Differences and similarities
Despite the family’s commitment to Washington, they imported a few European ideas, giving the two veins of their business similarities and differences.
The two locations operate on a different scale. Valdemar Estates currently produces about 3,500 cases per year but has capacity for about 10,000. Their winery in Spain, called Bodegas Valdemar, cranks out 120,000 cases annually, exporting about 75 percent of that volume.
Business decisions differ, too. For one, variety selection and management practices in America are up to individual businesses. Most growers have contracts, but companies may plant and harvest as much as they want. In Europe, appellations authorize the use of grape varieties and regulate yields.
Valdemar Estates’ business tactics hearken to Spain’s emphasis on food. The Walla Walla winery features a tapas restaurant, and in September the company opened a tapas cocktail and wine bar in Woodinville. Also, they harvest a little earlier than their neighbors, seeking a fresher style that pairs better with food, Jesús said.
Both wineries export to each other through their existing distribution networks, so European drinkers in eight countries are exposed to the Walla Walla wine.
The vineyards are a mixture of old- and new-world ideas, too.
They have plenty of the horizontal cordons common in the Northwest, but Gupta head-trains the company’s Grenache into tall, three-cane goblets. It’s a style common in Europe, though other growers in parts of the Walla Walla Valley are trying it, too.
“This is based off of what I saw at the family’s estate in Rioja,” said Gupta, a Washington State Wine Commission board member, pointing to some vines in April, just as they started budbreak.
However, she uses trellis wires to make the fruit hang higher, away from drip irrigation lines. The vineyards in La Rioja are freestanding and have no irrigation.
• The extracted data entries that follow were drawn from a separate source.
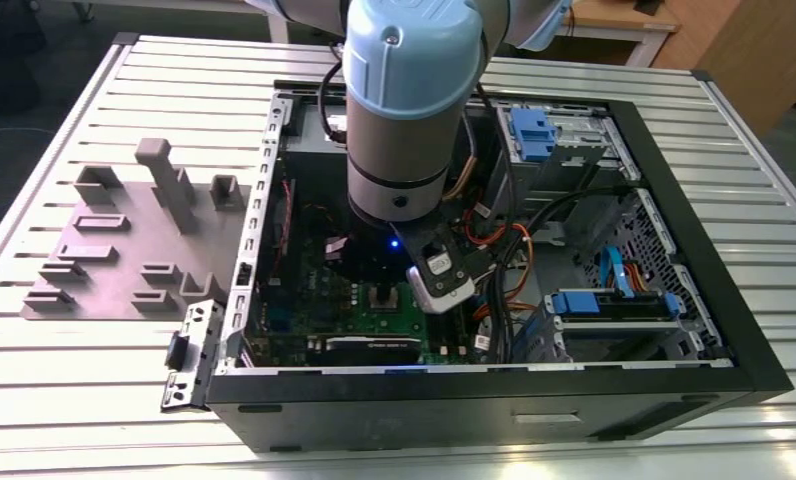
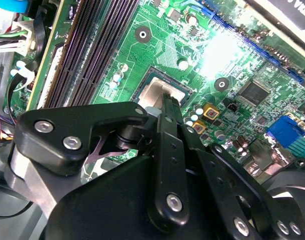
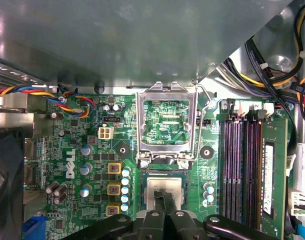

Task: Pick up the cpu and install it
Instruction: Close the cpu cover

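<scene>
Down inside the open case, your arm stands over the motherboard. Your gripper is narrow: its fingers are pressed together with nothing between them, tips over the cpu. The cpu lies flat in its socket, just beside the frame, which is hinged open. You cannot tell whether the tips touch the cpu's top. Memory slots run alongside, near the socket. Outside the case, a grey fixture block sits on the slatted table.
</scene>
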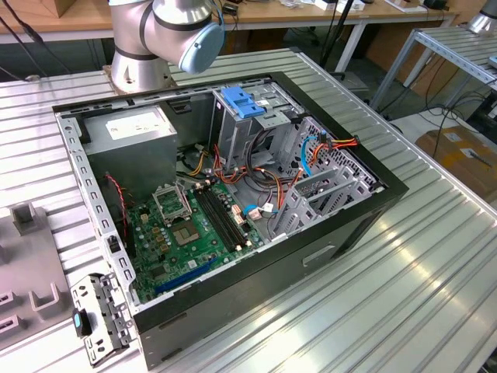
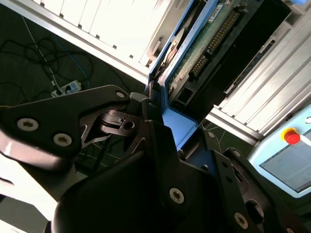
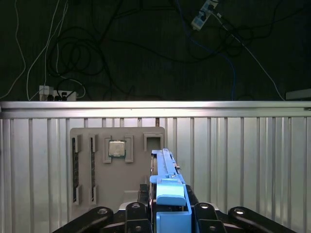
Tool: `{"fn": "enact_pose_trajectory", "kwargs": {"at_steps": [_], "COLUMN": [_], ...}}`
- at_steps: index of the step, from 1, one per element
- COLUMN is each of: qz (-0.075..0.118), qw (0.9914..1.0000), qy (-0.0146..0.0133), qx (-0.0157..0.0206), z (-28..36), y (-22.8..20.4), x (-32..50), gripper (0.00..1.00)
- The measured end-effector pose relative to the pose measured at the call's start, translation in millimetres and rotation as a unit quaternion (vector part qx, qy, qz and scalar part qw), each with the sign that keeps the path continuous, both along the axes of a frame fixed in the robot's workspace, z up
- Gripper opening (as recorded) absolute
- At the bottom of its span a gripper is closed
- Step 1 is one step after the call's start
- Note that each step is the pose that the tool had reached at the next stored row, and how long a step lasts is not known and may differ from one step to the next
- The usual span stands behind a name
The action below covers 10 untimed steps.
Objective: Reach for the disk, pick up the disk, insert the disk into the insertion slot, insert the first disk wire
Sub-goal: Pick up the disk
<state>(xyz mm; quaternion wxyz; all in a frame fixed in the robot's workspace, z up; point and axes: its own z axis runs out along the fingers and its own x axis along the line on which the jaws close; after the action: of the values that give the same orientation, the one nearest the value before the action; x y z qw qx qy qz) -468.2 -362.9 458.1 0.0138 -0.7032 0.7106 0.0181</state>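
Note:
In both wrist views my gripper (image 3: pixel 167 208) (image 2: pixel 167 141) is shut on the disk, its black fingers (image 2: pixel 155 145) pressed against the bright blue carrier (image 3: pixel 170 191). In the first wrist view the disk is seen edge-on, above the ribbed metal table. The second wrist view shows the disk (image 2: pixel 204 46) from its flat side, with its green circuit board and connector row. In the exterior view the insertion slot (image 1: pixel 330 186), a low grey perforated cage, sits inside the open computer case toward the exterior view's right. The arm's base (image 1: pixel 155 39) stands behind the case.
A taller grey cage with a blue cap (image 1: pixel 248 105) stands beside the slot, with orange, red and blue wires (image 1: pixel 311 151) between them. A grey parts tray (image 3: pixel 116 165) holding a processor chip (image 3: pixel 116 148) lies under the gripper. The table edge (image 3: pixel 155 106) drops to a cable-strewn floor.

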Motion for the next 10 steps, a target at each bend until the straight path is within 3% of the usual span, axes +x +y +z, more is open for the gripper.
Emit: {"fn": "enact_pose_trajectory", "kwargs": {"at_steps": [10], "qz": [0.000], "qw": [1.00000], "qy": [0.0000], "qx": [0.0000], "z": [12.8], "y": [0.0], "x": [0.0], "gripper": [0.37]}}
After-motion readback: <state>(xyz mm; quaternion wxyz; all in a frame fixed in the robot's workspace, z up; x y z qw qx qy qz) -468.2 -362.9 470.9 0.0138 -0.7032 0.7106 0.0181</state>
Valdemar Family has been partnering with Washington State University to trial Spanish varietals in Washington and plans to plant one of them, Maturana Tinta, in the next couple of years.
Shoutout to Washington
Valdemar’s decision to adopt Washington techniques is a testament to the state’s industry, said Erik McLaughlin, CEO of Metis, a Walla Walla food and beverage consulting company.
“It’s a great validation of Walla Walla and of Washington state that they want to come and embrace and be part of it rather than transplant and do something different,” said McLaughlin, who consults for Valdemar Estates and sold a vineyard property to the company.
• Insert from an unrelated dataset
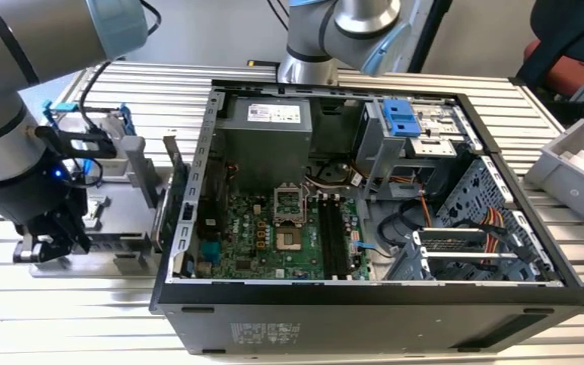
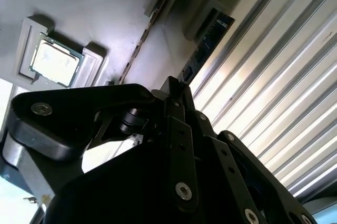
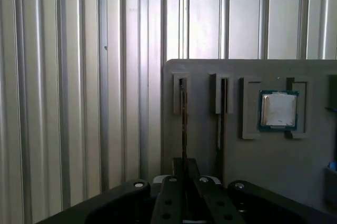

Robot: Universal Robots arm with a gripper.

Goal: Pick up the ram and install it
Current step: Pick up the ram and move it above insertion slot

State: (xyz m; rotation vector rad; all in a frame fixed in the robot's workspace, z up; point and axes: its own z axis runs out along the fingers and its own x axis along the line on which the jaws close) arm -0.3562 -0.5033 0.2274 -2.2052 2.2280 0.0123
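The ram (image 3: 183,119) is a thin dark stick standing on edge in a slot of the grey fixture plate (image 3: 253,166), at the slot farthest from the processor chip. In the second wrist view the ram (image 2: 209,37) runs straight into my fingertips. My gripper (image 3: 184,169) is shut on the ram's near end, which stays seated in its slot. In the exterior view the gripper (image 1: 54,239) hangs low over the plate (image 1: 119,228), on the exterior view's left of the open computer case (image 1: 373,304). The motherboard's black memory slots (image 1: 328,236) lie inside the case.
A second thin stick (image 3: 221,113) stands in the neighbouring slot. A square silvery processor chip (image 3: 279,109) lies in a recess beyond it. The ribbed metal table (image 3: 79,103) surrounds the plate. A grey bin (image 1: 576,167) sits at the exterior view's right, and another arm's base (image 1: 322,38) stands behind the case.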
They could have succeeded with Tempranillo, McLaughlin said. Several high-end wineries in Washington and Oregon produce it (see “Tempting with Tempranillo”).
McLaughlin sees Valdemar Estates as part of a trend of European mainstay wine producers investing in the American West. One factor may be that income and inheritance taxes are lower in the United States. European wineries consider the United States the largest market in the world for bottles at the high end of the price point, though demand for bargain wine has dipped.
“The U.S. is really seen as the growth area,” McLaughlin said.
Valdemar also asked for technical help from locals, including Kevin Pogue, a geology professor at Whitman College and author of the petition to form the Rocks District, a federally recognized subset of the Walla Walla Valley American Viticultural Area.
Meanwhile, other local wine leaders encouraged their new Spanish neighbors. Norm McKibben, founder of Pepper Bridge Winery and one of Walla Walla’s pioneer wine producers, helped the siblings find property and sold them a parcel for the winery next to his Amavi Cellars.
McKibben said the family takes a “long view” of winery ownership, which is good for the Walla Walla community and Washington wine industry.